On Sunday, Homs, Syria’s third largest city, saw the first openly sectarian violence of the now almost five month old unrest. It appears that clashes erupted between members of the Sunni and Alawite communities after the mutilated bodies of three regime supporters (translation: Alawite supporters) were returned to their families, after having been kidnapped during the week. Government security forces have now reasserted control over the town, and an exact death toll remains unclear.
Homs lies along the traditional fault line which separates the Alawite and Sunni communities in central Syria. There are other places where the two communities come into contact, but Homs is the place where they have always been in contact, and which both groups consider home. This is certainly not the first time Homs has seen inter-communal violence, but the current round is much more alarming due to the unsettled situation. The combination of such long standing communal friction with the volatile present only increases the chances that sectarian violence will spread.
The great fear is that Syria could fall into some of the same kinds of sectarian brutality that have ravaged its neighbors; Lebanon and Iraq. The Syrian populace has a long memory, and has not forgotten the tragedy of the Lebanese Civil War. They also have somewhere close to a million Iraqi refugees to remind them of Iraq’s sectarian problems.
The issue of Sectarianism will also continue to play a vital role in the ongoing battle for hearts and minds raging between the Regime and the Opposition. A key component of the Regime’s supporting narrative is that it is the only force within Syria capable of maintaining stability, and preserving peaceful coexistence between the many sectarian communities within Syria. The Opposition for its part has been trying to present a unified and diverse front, in an effort to calm fears of future sectarian issues, ala Lebanon and Iraq, if a change were to take place.
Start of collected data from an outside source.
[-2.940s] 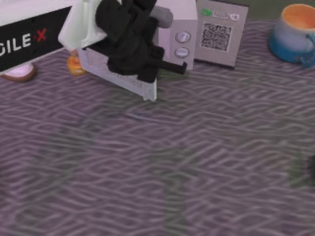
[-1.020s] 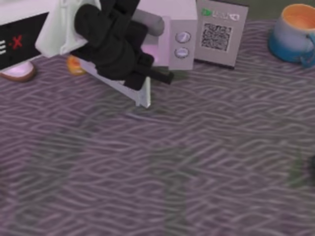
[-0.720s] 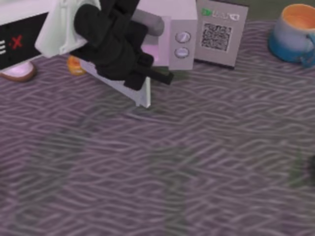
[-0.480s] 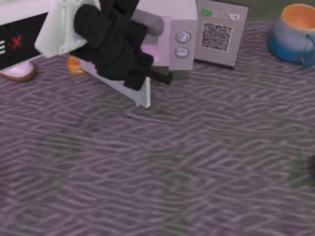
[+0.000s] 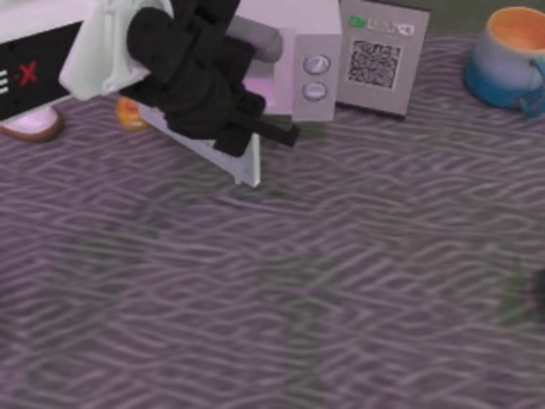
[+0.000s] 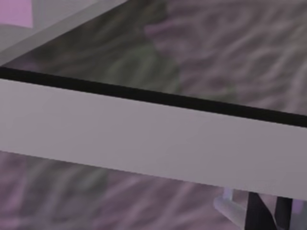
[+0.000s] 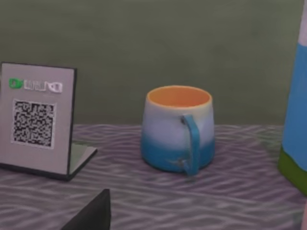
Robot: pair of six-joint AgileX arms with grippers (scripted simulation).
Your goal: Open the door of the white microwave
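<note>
Since about three seconds ago the door (image 5: 249,162) has swung farther out from the white microwave (image 5: 302,51) at the table's far left, and the pale interior now shows. The left gripper (image 5: 255,128) sits at the door's free edge; I cannot tell if its fingers are apart or together. The right arm is parked at the right edge, near the blue mug (image 5: 509,58).

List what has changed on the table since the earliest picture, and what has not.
The left gripper has drawn toward the top view's left, swinging the door farther out from the white microwave, so the pale interior now shows. The QR placard and mug stayed put.
</note>
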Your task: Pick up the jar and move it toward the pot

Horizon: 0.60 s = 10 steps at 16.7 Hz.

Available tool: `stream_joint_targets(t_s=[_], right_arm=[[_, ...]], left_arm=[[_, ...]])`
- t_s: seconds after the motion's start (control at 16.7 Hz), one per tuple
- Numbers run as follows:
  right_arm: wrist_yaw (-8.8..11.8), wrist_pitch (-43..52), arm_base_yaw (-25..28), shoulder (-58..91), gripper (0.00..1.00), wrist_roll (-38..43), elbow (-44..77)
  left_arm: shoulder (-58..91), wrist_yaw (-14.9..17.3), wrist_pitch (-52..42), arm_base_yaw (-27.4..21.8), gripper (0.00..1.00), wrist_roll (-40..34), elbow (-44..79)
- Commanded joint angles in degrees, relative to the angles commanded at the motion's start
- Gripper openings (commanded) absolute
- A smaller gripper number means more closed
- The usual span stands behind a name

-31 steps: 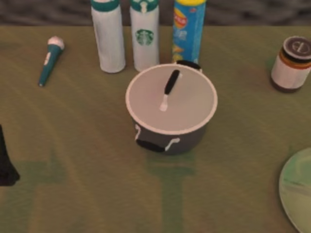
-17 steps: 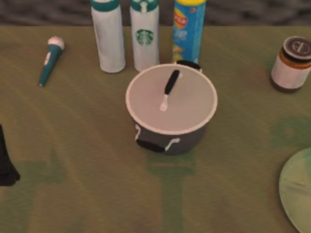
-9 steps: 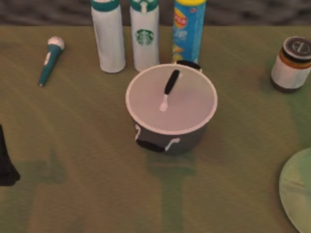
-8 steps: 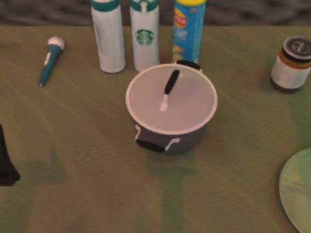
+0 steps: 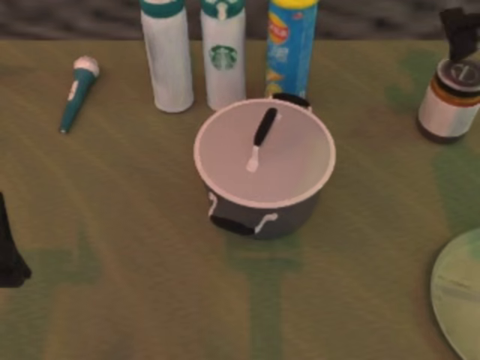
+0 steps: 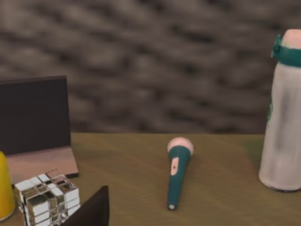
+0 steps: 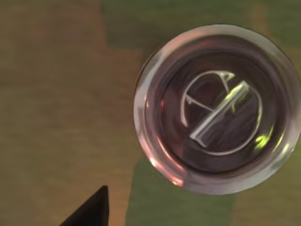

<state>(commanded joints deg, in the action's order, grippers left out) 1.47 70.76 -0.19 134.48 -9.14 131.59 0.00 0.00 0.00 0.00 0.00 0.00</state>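
Olive-green table [image 5: 112, 225] under a dark mottled back wall, seen from above

Near the middle, large grey pot [image 5: 262, 169], pale white-rimmed lid on, black-and-white handle on top, black side handles front and back

At the lower right edge, part of a green plate [image 5: 459, 296]

Along the far edge, two tall white bottles [image 5: 166, 56] side by side, then a blue-yellow chips can [image 5: 291, 46] just behind the pot

Far right, well apart from the pot, upright on the table: jar [image 5: 450, 99], dark lid, orange band, white label

Directly above the jar, right gripper [image 5: 459, 28], dark, hanging over the lid; lid filling much of the right wrist view [image 7: 214, 108]; released or clenched, cannot tell

At the left edge, left gripper [image 5: 7, 251], parked low, grip state likewise impossible to tell

Far left, lying flat, a teal microphone [image 5: 77, 94]

In the left wrist view only: a dark laptop [image 6: 33, 122], a mirrored cube [image 6: 47, 197] in front of it
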Motion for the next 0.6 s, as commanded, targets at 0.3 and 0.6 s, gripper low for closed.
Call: stream_joint_targets(t_s=[0.3, 0.6], right_arm=[[0.25, 4.75, 0.43, 13.23, 1.00, -1.50, 13.22], [0.27, 5.10, 0.48, 14.36, 1.00, -1.65, 14.38]], left_arm=[[0.00, 0.00, 0.00, 0.00, 1.00, 0.00, 0.00], [0.00, 0.00, 0.00, 0.00, 1.00, 0.00, 0.00]])
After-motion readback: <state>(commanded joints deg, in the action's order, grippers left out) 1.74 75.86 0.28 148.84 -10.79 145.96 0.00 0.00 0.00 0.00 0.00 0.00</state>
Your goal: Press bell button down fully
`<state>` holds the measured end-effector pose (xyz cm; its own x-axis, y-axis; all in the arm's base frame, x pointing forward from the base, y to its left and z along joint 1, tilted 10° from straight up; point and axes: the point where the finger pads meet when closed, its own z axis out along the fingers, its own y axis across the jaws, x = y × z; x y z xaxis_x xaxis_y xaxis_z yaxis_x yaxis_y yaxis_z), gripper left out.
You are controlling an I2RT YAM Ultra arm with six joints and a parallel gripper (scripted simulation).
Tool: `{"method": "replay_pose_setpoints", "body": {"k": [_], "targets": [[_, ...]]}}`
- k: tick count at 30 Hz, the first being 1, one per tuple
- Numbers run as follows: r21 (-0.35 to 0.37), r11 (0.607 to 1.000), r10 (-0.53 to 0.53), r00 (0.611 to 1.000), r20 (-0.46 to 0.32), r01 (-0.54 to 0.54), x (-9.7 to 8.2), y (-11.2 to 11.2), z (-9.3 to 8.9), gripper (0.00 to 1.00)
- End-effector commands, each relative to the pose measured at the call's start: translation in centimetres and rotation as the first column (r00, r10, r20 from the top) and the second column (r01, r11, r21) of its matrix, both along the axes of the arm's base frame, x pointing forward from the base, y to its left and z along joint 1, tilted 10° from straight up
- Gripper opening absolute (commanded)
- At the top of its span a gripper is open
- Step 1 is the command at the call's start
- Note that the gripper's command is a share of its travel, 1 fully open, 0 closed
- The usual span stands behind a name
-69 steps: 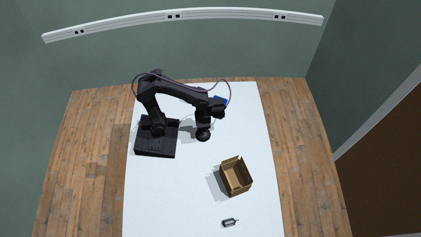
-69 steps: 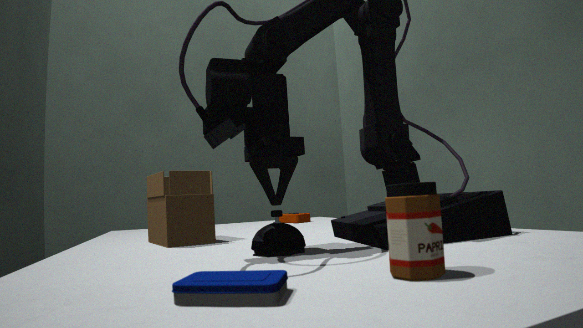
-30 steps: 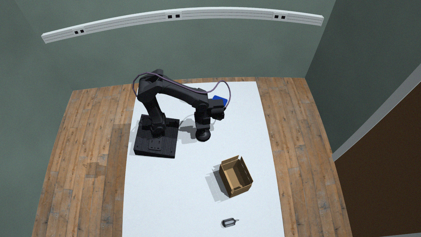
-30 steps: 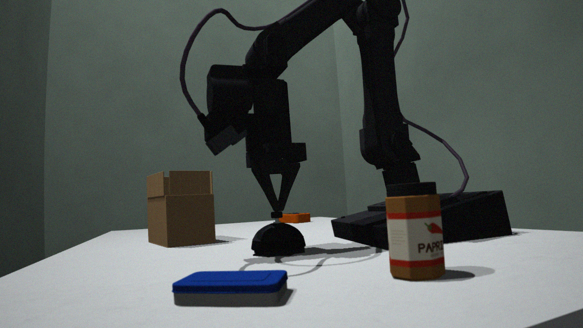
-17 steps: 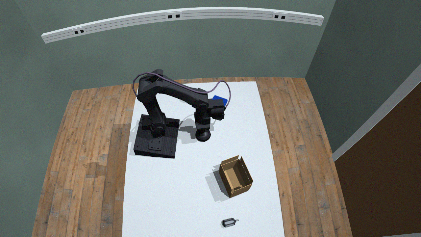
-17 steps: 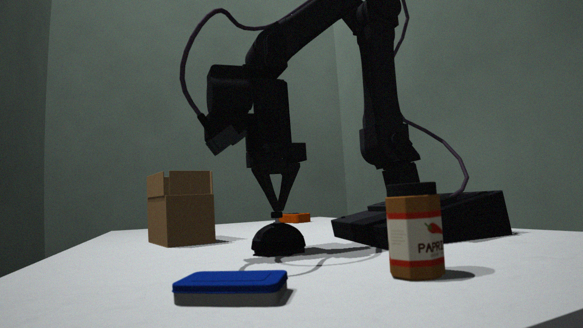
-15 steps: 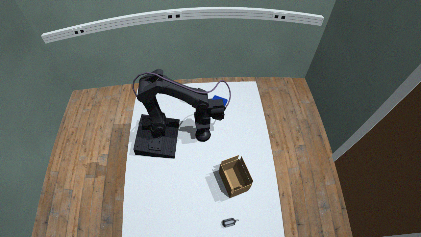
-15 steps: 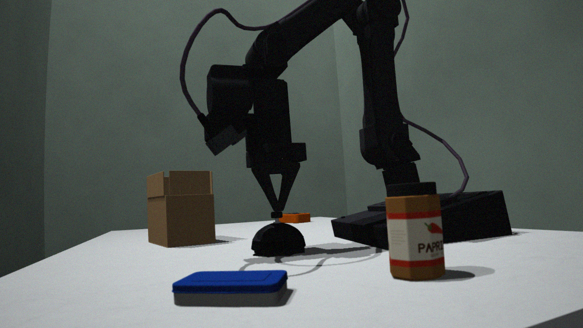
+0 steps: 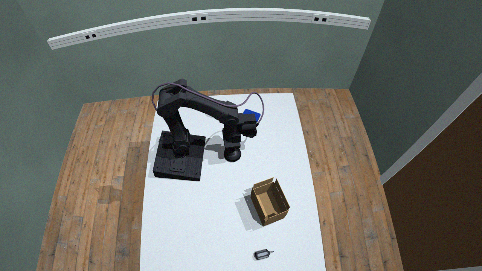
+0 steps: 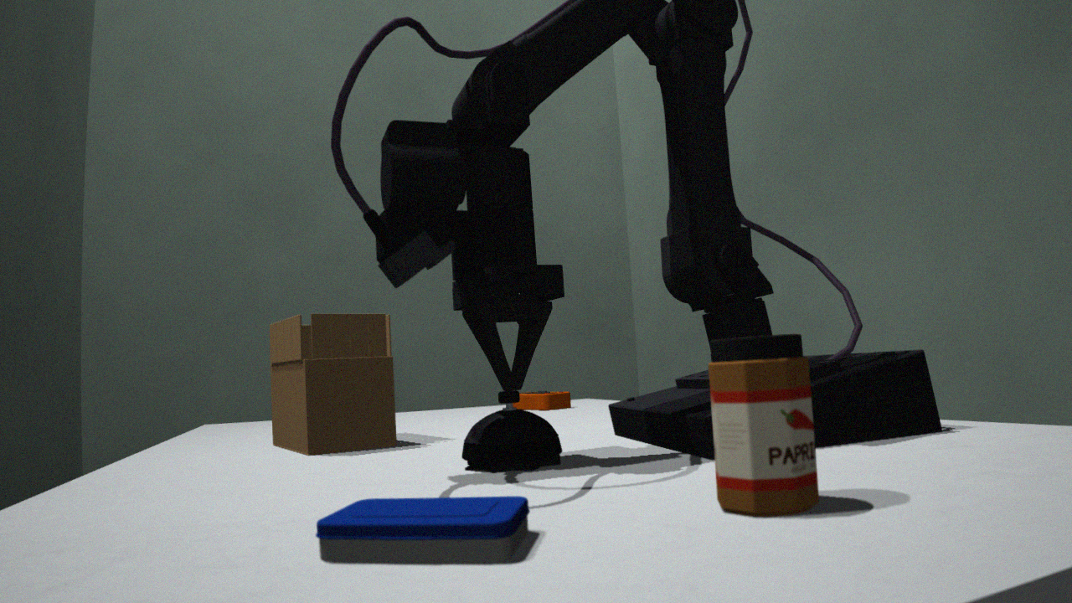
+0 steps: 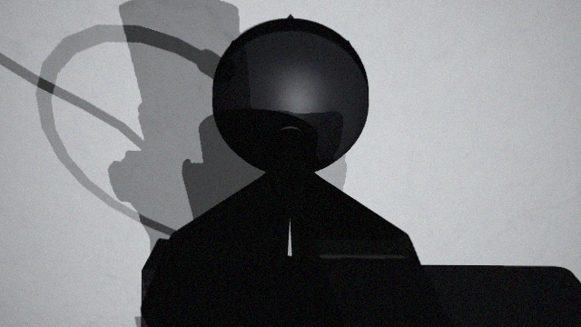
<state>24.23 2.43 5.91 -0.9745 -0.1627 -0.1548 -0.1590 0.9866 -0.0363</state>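
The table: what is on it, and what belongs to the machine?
bell: one, black dome, mid-table under the gripper
button: one, black, on the bell's top
box: one, brown cardboard, open, upright
tin: one, blue lid over grey body, flat
jar: one, brown with red bands and black lid, upright
orange thing: one, low, behind the bell
small grey thing: one, lying alone
arm: one, black, on a black base
gripper: one, black, shut, tips at the button

Blue tin [image 9: 252, 113] half hidden behind arm; paprika jar [image 10: 763, 435] label cut off at PAPRI.
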Motion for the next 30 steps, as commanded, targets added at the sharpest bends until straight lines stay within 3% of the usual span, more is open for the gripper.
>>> {"method": "replay_pose_setpoints", "body": {"k": [1,30], "targets": [[0.002,1.0,0.004,1.0,0.011,-0.004,0.58,0.0,-0.43,0.0],[0.003,1.0,0.003,1.0,0.018,-0.003,0.81,0.03,-0.23,0.0]]}}
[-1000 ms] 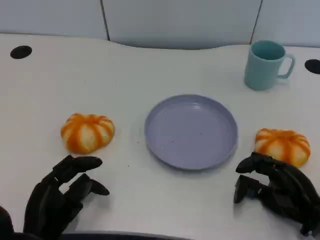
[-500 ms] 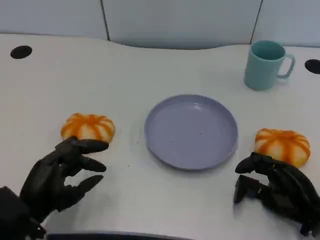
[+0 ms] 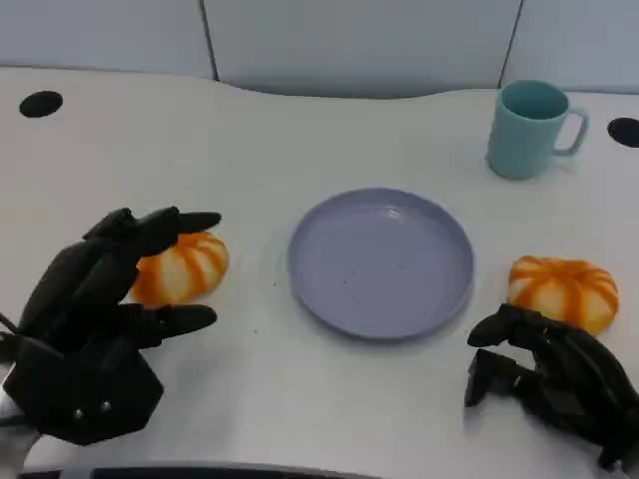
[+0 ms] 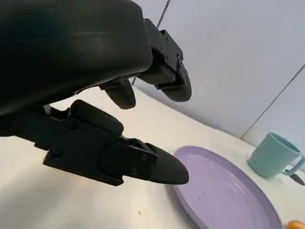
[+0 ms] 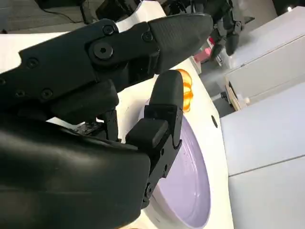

It is highly likely that the Regime had some hand in this most recent round of conflict, as there is some clear evidence that the President and his men have been playing the religion card for sometime. The three unfortunate regime supporters who met with an untimely demise were most likely acting on the orders of someone in the government, responding to a hotbed of opposition sentiment in force.
The Opposition as a whole has done an absolutely terrible job of dealing with this issue. One might recall the Antalya Conference some six weeks ago which had the stated goal of unifying the movement. Another conference was just held, this time in Istanbul, which accomplished about as much as the first: namely, nothing.
The Assad regime is still standing because the majority of Syrians are still unwilling to take action against it. If the Opposition plans on being more than a historical footnote it has to be able to build bridges across sectarian lines, assure minorities of its peaceful intentions, and stop dismembering people. And two out of three won’t cut it.
Going forward the sectarian issue is going to be REALLY important. There is no way the country can remain anything like stable if blood feuds are popping off every which way. It would also be next to impossible for the minority groups to be peeled away from the Regime if they feel the least bit nervous about what the future might hold. This could get pretty bloody if all sides don’t collectively step away from the sectarian ledge, something that is exceedingly difficult to do.
Many Syrians have long argued a kind of Syrian Exceptionalism when it came to sectarian issues, suggesting that Syria was immune to Lebanese and Iraqi style violence because of strong national unity, and deeply embedded secular principles. That opinion will be put to the test as the next round of friday protests begin.